Monday, November 04, 2024

For what it's worth...

...here is my prediction of how the presidential election will go.

Of the swing states, I'm predicting that Harris wins PA, WI, AZ, NC, and NV, but loses GA and MI (also that Harris will get that one electoral vote from NE and Trump will get that one from ME). I am least secure about my prediction for NV. If I had made that map 10 minutes earlier, I might have colored that state red. But even without NV, I predict that Harris wins.

How confident am I about the above prediction? Not very. More than in prior years, this year feels more like a guess than a reasoned conclusion. The main reason for that is that I think polling is fundamentally broken right now. Now that everyone uses cell phones with caller ID and we have a well-entrenched culture of not answering phone calls from numbers we don't know, response rates are abysmally low. To compensate, pollsters have used expanded the small adjustments they used to make to assure it was a representative sample into huge adjustments. That change magnifies the effects of their assumptions to such an extent that the polls are more about the assumptions than actual data. In other word, I no longer think that polls are an accurate snapshot of candidate's support. Instead they are more about the biases and group-think within the polling industry. And yet, what else do I have to go on? I can rely on the pollsters biases or my own. I don't think either are likely to be accurate. And yet, this map is a hybrid of both of those unreliable things.

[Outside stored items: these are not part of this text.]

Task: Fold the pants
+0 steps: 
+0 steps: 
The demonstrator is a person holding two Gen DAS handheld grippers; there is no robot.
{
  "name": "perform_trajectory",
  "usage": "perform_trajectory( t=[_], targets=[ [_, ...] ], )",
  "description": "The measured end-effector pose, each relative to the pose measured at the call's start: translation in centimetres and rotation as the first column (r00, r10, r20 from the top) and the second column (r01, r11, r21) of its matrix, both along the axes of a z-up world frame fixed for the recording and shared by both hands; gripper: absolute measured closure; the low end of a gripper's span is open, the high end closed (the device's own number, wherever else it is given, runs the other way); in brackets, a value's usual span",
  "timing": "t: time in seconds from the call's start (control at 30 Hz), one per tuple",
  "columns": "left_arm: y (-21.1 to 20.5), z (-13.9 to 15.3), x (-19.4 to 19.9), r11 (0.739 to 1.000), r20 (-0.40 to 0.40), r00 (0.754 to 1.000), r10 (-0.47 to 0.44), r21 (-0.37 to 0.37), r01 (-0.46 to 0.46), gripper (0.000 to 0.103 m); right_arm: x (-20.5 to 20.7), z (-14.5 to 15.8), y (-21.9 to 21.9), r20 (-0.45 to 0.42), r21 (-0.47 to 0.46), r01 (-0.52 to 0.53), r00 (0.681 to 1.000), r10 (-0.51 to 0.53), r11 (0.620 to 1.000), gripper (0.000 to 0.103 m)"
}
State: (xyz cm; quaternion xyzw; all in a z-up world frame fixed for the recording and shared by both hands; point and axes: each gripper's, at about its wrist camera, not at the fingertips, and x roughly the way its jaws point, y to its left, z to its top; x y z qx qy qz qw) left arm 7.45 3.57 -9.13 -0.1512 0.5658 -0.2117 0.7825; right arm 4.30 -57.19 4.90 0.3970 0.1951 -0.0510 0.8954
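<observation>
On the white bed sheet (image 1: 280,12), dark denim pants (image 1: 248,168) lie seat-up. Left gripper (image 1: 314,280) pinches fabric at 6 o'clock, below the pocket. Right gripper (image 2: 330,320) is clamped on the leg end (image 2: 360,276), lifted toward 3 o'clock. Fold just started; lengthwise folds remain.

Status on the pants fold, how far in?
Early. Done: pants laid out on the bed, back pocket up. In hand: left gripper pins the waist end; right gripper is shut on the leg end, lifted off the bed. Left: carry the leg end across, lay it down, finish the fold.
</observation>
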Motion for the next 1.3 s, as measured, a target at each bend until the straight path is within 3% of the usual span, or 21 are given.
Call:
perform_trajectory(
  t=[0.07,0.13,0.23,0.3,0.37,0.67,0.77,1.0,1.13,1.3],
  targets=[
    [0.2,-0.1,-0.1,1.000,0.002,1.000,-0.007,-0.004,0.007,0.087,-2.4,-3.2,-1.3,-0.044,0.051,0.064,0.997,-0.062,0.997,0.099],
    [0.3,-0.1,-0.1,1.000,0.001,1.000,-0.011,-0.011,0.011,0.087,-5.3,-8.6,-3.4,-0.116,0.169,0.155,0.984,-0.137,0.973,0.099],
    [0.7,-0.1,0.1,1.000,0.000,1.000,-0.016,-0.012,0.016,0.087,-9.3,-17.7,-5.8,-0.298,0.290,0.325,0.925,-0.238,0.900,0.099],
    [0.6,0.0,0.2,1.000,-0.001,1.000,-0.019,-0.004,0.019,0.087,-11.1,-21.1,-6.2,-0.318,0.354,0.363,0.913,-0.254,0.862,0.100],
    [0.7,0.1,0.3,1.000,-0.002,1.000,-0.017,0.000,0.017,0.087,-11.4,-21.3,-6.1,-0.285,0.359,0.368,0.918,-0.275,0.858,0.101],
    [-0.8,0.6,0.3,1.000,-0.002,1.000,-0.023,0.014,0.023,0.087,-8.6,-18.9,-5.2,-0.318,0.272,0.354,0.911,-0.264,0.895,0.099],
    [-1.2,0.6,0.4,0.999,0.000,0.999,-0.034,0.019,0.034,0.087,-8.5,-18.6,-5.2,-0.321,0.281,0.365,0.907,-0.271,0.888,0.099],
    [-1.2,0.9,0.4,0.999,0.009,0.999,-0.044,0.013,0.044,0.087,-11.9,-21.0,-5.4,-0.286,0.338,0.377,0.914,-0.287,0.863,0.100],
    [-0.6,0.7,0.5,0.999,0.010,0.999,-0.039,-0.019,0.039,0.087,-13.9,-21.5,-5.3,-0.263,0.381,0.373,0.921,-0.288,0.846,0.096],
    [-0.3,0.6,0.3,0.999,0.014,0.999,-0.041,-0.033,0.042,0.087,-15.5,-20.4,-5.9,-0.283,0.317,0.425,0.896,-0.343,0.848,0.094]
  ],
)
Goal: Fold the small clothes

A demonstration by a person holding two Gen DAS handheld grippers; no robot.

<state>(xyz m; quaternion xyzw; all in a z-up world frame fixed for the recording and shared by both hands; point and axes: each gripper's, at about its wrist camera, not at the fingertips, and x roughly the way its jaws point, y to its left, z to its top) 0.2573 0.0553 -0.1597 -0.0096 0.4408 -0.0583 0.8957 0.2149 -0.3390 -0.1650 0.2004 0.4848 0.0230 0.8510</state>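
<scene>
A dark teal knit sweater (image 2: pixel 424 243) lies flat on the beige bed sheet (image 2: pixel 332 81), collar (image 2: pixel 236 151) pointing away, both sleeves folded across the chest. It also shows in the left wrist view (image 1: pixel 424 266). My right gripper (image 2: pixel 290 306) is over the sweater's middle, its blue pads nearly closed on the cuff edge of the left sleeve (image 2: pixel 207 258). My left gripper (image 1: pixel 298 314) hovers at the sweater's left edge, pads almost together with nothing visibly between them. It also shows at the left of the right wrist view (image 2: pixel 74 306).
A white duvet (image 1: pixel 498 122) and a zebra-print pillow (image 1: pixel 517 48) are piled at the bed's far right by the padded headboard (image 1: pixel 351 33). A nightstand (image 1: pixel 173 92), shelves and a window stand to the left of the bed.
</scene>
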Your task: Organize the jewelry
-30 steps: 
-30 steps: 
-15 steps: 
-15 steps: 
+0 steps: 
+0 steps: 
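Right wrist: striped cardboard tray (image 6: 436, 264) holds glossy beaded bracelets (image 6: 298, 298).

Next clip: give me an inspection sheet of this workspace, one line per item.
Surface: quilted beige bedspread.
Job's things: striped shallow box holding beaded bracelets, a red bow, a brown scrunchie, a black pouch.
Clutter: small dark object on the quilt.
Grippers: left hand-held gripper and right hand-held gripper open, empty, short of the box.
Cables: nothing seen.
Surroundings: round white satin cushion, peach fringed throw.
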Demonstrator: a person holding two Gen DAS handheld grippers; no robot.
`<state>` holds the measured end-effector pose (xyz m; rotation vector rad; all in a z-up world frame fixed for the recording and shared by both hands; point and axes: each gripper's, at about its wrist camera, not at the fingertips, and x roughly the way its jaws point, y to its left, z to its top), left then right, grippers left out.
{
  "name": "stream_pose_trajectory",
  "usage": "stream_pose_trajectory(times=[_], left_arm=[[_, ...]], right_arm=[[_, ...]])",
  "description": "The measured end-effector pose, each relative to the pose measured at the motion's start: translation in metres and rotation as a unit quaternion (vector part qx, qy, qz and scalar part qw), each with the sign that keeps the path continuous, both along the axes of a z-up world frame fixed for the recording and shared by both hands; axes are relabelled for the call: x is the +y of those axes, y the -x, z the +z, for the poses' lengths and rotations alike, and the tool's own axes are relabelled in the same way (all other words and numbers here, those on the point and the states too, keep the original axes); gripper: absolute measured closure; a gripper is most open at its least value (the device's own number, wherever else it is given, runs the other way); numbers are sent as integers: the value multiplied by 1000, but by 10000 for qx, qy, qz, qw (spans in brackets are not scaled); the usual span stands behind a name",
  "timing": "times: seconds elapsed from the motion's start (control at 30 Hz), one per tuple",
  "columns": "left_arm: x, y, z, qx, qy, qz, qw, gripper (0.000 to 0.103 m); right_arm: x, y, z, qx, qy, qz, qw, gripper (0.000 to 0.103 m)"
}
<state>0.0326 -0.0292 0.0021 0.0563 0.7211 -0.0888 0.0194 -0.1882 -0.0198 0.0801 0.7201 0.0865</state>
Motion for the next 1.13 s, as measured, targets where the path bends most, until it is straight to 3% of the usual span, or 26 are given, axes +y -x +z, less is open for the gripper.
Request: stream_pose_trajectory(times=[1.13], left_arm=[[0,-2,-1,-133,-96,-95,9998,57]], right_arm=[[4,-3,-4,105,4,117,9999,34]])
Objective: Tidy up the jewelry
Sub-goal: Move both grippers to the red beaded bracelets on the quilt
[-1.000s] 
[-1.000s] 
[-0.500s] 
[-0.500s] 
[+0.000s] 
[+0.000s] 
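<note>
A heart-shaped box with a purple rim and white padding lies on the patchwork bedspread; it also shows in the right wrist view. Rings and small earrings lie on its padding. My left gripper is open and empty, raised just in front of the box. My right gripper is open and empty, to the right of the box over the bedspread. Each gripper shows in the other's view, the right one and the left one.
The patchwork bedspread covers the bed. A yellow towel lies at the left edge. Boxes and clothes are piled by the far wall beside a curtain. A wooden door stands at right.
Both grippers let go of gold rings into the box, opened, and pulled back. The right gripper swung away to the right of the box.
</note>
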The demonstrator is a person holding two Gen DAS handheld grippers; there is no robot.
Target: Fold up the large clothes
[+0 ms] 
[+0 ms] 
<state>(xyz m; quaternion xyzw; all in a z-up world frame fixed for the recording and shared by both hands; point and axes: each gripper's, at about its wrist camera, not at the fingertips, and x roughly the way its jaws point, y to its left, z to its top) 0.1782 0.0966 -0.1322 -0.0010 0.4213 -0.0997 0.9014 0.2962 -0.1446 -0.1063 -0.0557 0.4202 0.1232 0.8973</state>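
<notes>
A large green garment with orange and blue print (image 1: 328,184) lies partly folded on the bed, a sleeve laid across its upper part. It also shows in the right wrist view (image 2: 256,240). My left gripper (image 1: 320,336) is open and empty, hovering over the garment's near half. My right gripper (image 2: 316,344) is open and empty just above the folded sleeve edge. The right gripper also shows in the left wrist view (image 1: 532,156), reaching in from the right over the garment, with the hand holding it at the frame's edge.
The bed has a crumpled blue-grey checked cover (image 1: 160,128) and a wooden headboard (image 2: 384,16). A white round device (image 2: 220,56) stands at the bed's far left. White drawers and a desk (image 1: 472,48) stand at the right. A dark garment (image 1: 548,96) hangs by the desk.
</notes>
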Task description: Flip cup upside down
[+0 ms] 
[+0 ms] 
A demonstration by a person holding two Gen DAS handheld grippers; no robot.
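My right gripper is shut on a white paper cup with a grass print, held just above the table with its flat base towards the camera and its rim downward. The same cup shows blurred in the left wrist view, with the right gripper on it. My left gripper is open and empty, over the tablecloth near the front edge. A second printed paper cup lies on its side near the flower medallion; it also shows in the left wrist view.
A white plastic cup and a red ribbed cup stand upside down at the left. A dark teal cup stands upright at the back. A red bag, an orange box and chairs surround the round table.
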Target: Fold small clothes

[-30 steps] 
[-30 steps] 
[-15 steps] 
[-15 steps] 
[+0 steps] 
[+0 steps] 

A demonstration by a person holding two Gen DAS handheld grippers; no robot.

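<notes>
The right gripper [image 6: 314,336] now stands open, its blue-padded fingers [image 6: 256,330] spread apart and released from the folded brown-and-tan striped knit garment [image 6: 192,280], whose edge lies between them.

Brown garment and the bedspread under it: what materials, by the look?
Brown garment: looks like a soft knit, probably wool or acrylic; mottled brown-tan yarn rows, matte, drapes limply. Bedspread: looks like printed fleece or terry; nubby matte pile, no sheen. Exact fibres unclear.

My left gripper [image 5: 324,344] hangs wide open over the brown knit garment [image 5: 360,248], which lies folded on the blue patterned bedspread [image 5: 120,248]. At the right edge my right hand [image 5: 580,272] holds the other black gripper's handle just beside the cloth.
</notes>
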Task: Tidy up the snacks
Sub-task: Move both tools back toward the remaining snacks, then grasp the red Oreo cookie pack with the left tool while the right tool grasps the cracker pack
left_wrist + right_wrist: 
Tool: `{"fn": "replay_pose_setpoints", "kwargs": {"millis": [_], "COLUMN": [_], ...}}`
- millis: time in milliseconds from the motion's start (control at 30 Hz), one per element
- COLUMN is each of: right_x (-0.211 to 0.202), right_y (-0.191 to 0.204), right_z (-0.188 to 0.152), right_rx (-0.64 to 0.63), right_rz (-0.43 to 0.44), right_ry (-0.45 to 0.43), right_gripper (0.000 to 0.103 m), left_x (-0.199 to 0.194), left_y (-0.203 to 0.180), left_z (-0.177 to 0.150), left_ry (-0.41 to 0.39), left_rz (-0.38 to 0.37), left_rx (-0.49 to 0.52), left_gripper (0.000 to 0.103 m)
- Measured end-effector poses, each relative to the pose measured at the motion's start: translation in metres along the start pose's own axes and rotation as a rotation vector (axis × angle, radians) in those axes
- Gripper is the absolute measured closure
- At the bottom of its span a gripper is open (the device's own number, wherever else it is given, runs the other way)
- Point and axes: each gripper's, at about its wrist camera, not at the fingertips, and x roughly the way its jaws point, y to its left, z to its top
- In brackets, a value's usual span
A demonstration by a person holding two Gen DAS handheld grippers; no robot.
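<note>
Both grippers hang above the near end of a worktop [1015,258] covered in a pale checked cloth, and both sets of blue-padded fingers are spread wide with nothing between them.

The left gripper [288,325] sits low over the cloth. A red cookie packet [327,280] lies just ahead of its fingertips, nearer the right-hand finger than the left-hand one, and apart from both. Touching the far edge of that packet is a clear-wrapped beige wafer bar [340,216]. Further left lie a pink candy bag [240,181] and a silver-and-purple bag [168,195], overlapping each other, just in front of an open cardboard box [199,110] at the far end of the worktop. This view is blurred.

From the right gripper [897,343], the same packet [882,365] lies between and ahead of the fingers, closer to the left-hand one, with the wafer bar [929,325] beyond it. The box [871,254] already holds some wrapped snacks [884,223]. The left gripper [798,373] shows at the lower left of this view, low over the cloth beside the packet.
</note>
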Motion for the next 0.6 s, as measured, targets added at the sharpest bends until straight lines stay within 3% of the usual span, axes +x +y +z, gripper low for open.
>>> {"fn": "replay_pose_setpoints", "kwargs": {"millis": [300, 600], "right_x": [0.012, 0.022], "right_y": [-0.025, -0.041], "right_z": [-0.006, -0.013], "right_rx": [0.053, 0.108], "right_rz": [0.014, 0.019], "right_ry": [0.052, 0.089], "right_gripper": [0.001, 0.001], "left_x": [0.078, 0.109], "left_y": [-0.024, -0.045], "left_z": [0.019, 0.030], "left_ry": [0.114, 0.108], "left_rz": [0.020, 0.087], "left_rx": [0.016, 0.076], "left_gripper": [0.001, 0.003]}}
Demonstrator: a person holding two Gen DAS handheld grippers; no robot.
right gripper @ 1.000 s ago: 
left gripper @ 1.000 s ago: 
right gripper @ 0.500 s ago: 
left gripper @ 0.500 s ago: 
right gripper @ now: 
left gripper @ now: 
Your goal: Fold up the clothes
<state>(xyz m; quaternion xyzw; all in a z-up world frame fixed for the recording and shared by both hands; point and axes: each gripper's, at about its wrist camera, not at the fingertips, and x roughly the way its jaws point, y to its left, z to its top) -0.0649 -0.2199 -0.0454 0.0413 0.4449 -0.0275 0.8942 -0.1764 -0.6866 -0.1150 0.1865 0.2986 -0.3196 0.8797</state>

I should add, I created my first draft of this map before the Selzer poll came out showing Harris in a surprising lead in Iowa. I get that Selzer has a better track record than other polls. And I understand that in 2016 and 2020, her poll was one of the few (or maybe the only) one that detected determinative shifts in the electorate. But Selzer's polls still have the same low-response issue that all the other polls have. And two prior good calls is too low of a success rate to definitively establish her poll as more predictive than the others. The N is too low. It could just be two lucky guesses.

However, if Selzer was on to something, then the whole map would look different. Not just a blue Iowa. If Iowa is going for Harris because of a surge of women voters motivated by reproductive rights, then other red states on my map will be blue too. I would love it if Harris did win by a total blowout. That may be the only scenario that saves the country from Trump's post-election shenanigans posing a serious threat to democracy. But I'm not willing to rewrite my prediction on the basis of a single poll, even if it is the famed Selzer poll. It is still just a poll with a low response rate.